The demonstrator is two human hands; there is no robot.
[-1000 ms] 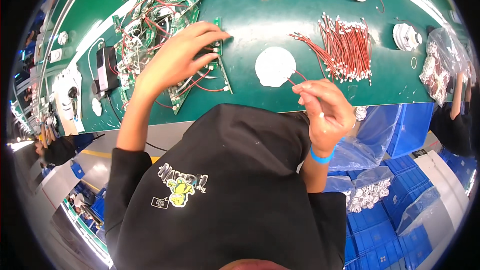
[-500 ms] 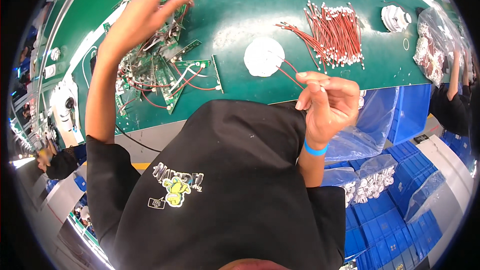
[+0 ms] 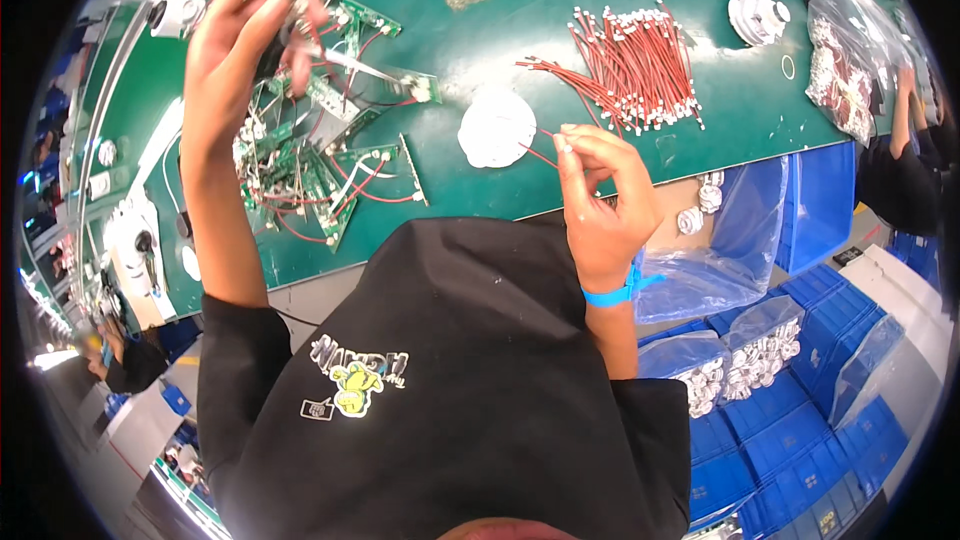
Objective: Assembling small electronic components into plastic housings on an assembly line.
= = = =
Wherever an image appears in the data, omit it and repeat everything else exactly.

The demonstrator is two human hands; there is no robot.
[-1000 ms] 
[-500 ms] 
[+0 ms] 
Objective: Assembling small electronic components into plastic housings on an assembly line.

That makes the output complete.